Excerpted records:
-- Opening Marker --

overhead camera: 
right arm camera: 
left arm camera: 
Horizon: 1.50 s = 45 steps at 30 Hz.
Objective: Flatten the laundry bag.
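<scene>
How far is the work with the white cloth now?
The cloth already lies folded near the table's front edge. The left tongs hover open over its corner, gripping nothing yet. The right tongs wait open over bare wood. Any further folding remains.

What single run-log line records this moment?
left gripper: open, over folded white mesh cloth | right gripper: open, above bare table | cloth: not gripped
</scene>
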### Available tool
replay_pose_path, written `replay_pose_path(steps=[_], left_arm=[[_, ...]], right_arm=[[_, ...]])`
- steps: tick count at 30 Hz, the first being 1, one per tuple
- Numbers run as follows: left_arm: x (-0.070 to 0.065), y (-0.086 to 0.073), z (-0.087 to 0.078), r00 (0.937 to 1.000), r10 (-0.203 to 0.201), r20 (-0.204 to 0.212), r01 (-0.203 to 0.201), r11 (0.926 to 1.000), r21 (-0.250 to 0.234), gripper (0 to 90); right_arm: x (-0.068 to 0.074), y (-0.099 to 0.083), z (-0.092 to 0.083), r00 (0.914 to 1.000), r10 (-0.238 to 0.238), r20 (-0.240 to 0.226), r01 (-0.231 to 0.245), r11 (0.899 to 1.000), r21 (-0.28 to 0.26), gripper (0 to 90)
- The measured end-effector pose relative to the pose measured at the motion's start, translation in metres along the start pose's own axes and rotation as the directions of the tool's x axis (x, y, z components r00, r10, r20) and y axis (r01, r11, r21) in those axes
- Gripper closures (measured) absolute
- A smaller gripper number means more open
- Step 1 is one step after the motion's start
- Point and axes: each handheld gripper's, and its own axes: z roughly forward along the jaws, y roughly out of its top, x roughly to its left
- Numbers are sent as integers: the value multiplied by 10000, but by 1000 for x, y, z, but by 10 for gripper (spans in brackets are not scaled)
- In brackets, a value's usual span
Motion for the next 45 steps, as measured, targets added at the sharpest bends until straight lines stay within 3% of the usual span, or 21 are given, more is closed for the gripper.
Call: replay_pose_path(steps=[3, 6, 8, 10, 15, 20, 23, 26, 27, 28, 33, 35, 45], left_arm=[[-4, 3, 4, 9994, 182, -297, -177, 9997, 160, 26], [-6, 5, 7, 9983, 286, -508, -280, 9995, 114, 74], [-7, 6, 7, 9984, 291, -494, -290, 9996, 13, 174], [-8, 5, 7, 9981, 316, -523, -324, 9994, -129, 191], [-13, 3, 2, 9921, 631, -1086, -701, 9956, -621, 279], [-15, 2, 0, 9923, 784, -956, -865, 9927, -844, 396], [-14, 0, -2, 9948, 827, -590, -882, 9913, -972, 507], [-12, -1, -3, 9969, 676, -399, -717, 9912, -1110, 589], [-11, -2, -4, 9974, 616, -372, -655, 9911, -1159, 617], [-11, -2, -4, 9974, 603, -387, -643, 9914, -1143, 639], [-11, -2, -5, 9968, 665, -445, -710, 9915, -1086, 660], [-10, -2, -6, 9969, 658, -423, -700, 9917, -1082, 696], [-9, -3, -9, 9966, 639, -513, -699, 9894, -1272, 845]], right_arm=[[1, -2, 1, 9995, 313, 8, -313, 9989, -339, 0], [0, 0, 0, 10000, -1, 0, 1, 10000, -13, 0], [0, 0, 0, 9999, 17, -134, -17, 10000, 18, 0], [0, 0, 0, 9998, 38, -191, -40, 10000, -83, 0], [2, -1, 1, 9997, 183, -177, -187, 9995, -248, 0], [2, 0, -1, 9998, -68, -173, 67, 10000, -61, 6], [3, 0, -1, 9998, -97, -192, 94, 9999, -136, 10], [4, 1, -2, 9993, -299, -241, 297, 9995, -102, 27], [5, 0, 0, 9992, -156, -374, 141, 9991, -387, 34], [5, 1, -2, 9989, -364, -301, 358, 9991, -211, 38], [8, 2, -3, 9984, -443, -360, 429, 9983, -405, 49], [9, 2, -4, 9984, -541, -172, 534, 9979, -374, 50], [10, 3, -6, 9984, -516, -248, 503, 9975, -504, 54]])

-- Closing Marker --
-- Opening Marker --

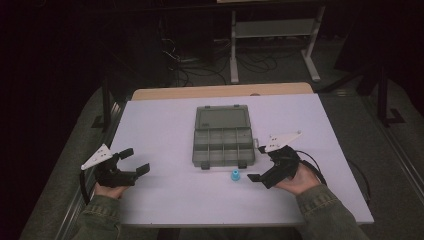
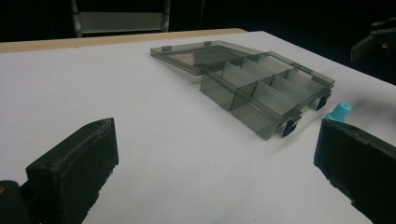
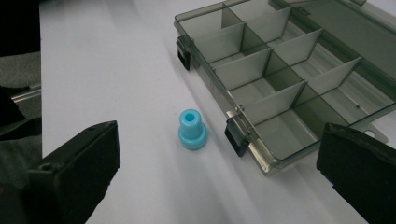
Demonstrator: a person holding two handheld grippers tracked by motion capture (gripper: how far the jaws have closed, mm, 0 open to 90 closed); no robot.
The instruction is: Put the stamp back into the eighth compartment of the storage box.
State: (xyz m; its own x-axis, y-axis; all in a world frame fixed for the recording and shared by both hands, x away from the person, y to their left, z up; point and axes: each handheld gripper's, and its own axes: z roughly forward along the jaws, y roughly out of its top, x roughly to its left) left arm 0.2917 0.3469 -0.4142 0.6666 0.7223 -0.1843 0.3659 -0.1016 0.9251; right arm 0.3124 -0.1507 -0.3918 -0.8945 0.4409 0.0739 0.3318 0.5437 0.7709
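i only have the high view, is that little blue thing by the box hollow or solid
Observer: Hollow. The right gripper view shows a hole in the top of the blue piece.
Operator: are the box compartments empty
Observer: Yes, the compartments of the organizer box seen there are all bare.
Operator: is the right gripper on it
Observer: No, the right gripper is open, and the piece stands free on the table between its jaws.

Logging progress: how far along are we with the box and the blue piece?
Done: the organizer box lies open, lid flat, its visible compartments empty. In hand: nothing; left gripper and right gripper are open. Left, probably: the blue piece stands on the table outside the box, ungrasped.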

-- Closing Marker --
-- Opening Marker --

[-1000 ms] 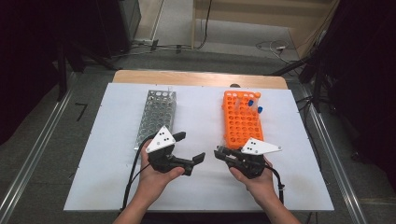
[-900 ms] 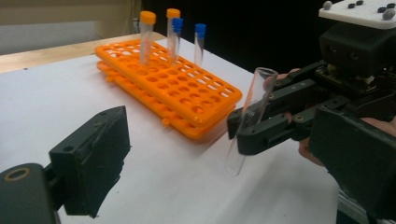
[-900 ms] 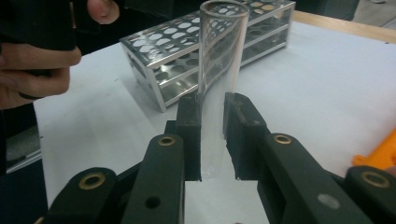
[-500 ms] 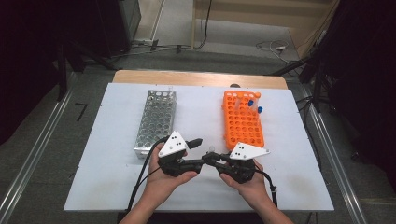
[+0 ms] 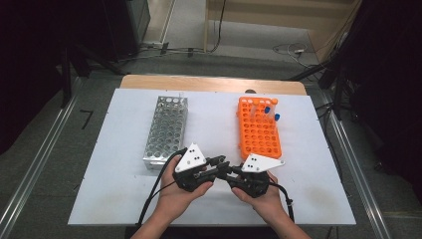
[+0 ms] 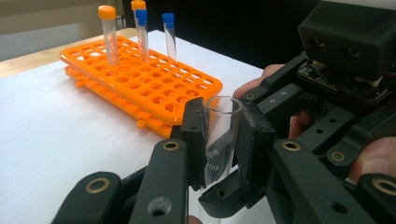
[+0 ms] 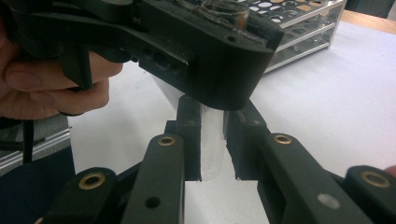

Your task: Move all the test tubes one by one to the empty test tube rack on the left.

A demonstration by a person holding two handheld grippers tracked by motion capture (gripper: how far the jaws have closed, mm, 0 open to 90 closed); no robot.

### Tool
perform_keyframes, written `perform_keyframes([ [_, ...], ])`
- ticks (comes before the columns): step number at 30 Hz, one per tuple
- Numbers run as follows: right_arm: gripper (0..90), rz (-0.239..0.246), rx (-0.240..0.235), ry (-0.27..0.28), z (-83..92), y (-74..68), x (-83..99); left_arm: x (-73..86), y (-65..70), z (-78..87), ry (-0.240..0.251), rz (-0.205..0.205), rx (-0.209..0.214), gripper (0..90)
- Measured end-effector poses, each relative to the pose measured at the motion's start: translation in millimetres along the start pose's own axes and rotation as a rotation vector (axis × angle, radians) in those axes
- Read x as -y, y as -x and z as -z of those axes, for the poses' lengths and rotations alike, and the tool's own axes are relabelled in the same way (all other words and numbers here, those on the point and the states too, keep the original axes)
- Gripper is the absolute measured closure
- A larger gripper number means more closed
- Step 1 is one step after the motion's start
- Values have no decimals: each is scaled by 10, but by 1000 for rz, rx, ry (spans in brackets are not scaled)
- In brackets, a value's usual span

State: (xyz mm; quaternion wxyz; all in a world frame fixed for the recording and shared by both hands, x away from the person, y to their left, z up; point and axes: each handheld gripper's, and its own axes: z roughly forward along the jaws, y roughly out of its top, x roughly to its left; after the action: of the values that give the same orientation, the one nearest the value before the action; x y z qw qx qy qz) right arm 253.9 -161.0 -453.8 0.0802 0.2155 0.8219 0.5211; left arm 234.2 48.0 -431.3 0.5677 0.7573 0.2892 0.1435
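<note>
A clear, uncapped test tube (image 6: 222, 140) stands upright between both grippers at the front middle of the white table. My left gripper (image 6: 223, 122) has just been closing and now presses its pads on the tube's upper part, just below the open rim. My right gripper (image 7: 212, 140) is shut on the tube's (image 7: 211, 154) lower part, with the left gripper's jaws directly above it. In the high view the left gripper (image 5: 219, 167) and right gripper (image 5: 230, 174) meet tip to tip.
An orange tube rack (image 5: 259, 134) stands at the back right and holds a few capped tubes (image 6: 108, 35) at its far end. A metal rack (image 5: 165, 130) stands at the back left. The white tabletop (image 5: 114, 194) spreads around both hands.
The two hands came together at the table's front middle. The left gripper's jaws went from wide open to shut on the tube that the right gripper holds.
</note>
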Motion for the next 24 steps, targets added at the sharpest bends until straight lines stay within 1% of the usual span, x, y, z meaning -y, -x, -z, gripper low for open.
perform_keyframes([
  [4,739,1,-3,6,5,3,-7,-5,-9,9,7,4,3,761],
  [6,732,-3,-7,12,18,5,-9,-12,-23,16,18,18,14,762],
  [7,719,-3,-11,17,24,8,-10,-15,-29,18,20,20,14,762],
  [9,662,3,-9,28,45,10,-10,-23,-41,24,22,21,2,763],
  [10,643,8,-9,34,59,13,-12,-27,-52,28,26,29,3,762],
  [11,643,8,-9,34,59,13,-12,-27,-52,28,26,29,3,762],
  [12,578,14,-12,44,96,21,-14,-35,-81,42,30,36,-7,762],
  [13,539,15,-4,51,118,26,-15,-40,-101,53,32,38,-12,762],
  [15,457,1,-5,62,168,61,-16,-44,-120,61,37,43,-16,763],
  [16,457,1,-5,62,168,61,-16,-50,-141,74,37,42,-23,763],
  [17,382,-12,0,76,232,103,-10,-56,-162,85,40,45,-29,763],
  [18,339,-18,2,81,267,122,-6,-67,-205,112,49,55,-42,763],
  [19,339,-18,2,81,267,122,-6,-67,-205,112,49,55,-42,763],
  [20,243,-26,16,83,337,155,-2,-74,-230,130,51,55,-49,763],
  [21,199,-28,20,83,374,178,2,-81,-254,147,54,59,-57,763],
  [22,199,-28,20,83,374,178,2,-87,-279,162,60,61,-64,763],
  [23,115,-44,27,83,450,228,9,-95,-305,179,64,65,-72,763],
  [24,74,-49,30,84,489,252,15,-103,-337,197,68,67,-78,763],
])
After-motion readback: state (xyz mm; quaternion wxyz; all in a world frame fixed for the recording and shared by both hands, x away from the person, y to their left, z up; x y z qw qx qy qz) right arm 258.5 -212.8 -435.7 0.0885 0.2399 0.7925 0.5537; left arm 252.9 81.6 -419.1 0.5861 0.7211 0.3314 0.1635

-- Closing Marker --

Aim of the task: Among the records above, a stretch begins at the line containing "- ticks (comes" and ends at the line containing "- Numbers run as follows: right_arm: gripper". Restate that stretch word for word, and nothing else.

Task answer:
- ticks (comes before the columns): step number at 30 Hz, one per tuple
- Numbers run as follows: right_arm: gripper (0..90), rz (-0.239..0.246), rx (-0.240..0.235), ry (-0.27..0.28), z (-83..92), y (-74..68), x (-83..99); left_arm: x (-73..86), y (-65..70), z (-78..87), ry (-0.240..0.251), rz (-0.205..0.205), rx (-0.209..0.214), gripper (0..90)

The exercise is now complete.